To Celebrate International Women’s Day, Companies Should Focus on Their Supply Chains, Not Their Social Media

Today, in recognition of International Women’s Day, many of the biggest global brands are splashing their commitment to women’s equality across their social media and advertising but, if we want to know what they really think about equality, we should look at their supply chains. 

While it seems that International Women’s Day has now been reduced to memes and discounts on robot vacuums, the origins of International Women’s Day come from women workers organizing for better jobs. On March 8, 1857 women garment workers in NYC went on strike, protesting unfair working conditions and demanding equal rights. Over 50 years later in the early 1900s, more women textile workers began marching on the anniversary in the U.S. and the movement spread around the world

These demands still resonate today, but corporate giants tend to ignore them when it comes to  the conditions millions of women workers in their global supply chains face on the job. 

Virtually every global industry now uses a subcontracting model, which enables big-name brands to rely on a network of contractors and subcontractors to manufacture, transport and even sell their goods, putting a great deal of distance between the globally-recognized brand and the workers who produce their products. That makes it easier for companies to shirk their responsibilities to those workers, especially those who try to organize. Suppliers crack down because they know a unionized workforce that has rights on the job and the ability to demand and win fair pay at the bargaining table is a more expensive workforce. Billionaire brands hold all the leverage and will quickly move on to new suppliers who have a cheaper workforce, even while publicly proclaiming their commitments to “ethically made” products,a “sustainable supply chain” and a commitment to women’s empowerment.

In the garment industry in particular, we can see how many of the same injustices remain as they were in the 1850s. The factories may have moved and technology has changed, but the women workers continue to get squeezed in the name of profit. 

That’s certainly true for thousands of mostly women garment workers and their unions in six countries in Southeast Asia who are demanding Nike, VF Corporation and Levi Strauss & Co., repay millions of dollars in stolen pandemic wages they have been owed for almost four years.

Women who work in factories making Nike clothes say that when factories closed in the spring of 2020 they faced dire circumstances, struggling to feed their families and in some cases racking up huge debts that they are still trying to pay off. Meanwhile Nike rebounded and authorized $18 billion in buybacks as it came out of the pandemic. 

The workers in the factories are calling on the company to make good on its claims to support women and sit down with their unions to create a joint strategy for ensuring garment workers in Nike’s supply chain work under decent conditions and are paid living wages. 

But if last year is any guide, Nike is likely to make a nod to women’s equality today by splashing some feel-good language on its social media platforms and perhaps offering a discount code.  

To truly respect and empower women, brands must first do so in their own supply chain by supporting and enabling all workers to form their own independent unions. When workers are able to do so, the results are transformative.

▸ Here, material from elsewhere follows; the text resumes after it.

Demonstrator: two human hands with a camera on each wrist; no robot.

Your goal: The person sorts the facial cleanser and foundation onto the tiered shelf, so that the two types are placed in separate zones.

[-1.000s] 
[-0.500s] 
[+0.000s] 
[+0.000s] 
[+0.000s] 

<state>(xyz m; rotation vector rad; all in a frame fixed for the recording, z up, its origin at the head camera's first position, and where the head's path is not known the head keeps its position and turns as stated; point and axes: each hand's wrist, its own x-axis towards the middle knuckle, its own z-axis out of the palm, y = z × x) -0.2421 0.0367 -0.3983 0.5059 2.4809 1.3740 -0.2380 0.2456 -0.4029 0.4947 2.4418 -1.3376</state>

Almost two years ago, major clothing brands, and a supplier in Tamil Nadu, India, signed the Dindigul Agreement to End Gender-Based Violence and Harassment, a set of interlocking agreements with the Tamil Nadu Textile and Common Labour Union, the Asia Floor Wage Alliance and my organization Global Labor Justice-International Labor Rights Forum to signify a joint commitment to eliminating caste and gender-based violence and harassment (GBVH) at the factory complex. As part of the agreement, the union was recognized as the representative of the workers and as a facilitator and trainer in the process to eliminate GBVH. 

The results of that agreement are clear as the majority migrant Dalit female workforce reported major positive changes in their workplace just months later. Today, workers say that they have a much safer workplace and that while cases of harassment still come up, they are empowered to address them directly with the support of their union. The union has also been able to address other issues with management and overall working conditions have improved.   

While this is one small example in a huge global sector, it does show the way forward for all global brands who truly want to support women. 

It is only when women workers– and all workers– can come together in independent unions that they have a real chance to fight back and win equality. Rather than some feel-good posts, that is what these big brands should be focused on today and every day.